Start of Block

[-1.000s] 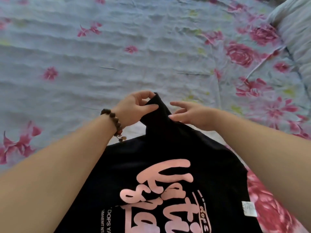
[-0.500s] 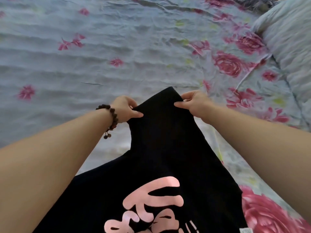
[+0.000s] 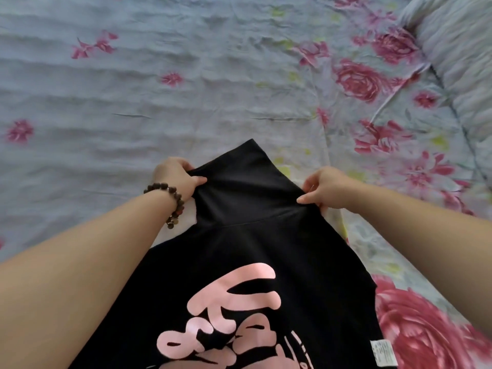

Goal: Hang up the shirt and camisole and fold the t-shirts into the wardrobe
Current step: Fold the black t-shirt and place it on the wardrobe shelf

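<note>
Both hands grip | left hand [image 3: 177, 178], right hand [image 3: 326, 187] | black t-shirt [image 3: 247, 251] sleeve

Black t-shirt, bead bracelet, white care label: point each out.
black t-shirt [image 3: 239, 251]: head view, plain black cloth above the pink print.
bead bracelet [image 3: 179, 198]: head view, a bead on the wrist.
white care label [image 3: 383, 352]: head view, middle of the label, at the shirt's edge.

Left hand [image 3: 174, 179] and right hand [image 3: 324, 189] held out ahead, apart, each pinching the black t-shirt [image 3: 253, 262], thumbs on top
</note>
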Available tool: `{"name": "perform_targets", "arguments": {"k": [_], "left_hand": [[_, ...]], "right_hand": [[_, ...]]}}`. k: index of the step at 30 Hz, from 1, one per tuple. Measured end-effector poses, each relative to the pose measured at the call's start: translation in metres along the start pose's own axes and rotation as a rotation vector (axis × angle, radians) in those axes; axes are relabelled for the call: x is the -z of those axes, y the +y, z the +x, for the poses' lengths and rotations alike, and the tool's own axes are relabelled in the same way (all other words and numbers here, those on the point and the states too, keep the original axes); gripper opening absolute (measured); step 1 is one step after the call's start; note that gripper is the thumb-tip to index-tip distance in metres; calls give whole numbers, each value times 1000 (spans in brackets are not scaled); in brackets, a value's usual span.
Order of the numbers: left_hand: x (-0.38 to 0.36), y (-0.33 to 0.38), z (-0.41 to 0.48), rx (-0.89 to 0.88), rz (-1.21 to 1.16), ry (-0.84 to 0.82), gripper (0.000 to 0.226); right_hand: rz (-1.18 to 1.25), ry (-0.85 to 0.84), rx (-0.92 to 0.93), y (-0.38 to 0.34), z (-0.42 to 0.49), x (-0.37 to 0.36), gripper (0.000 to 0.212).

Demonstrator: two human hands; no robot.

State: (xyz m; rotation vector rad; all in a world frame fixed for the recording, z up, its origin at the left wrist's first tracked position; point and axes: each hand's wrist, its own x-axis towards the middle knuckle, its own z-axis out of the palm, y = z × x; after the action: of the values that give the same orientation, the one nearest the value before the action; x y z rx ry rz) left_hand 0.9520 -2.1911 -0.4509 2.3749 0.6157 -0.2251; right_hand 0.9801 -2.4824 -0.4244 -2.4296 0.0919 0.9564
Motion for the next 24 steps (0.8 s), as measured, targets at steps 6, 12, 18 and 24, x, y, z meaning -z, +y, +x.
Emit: {"name": "perform_targets", "arguments": {"k": [6, 12, 18, 24], "left_hand": [[-9, -1, -27, -134, 116, 167, 31], [-32, -11, -136, -677, 280, 183, 28], [-58, -33, -156, -542, 708, -293, 69], [-54, -24, -166, -500, 763, -194, 68]], "right_hand": [[-1, 272, 33, 8, -13, -19, 23], [-103, -37, -88, 50, -73, -21, 30], [-121, 219, -134, 89, -88, -34, 20], [-266, 625, -60, 81, -108, -76, 29]]}}
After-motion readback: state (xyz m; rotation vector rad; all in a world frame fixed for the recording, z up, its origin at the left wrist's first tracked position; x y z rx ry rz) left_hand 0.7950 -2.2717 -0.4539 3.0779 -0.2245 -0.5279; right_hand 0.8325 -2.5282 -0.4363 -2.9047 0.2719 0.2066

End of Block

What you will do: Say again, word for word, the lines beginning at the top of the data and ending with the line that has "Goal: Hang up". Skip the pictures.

Final answer:
[-1.000s] 
[-0.500s] 
[+0.000s] 

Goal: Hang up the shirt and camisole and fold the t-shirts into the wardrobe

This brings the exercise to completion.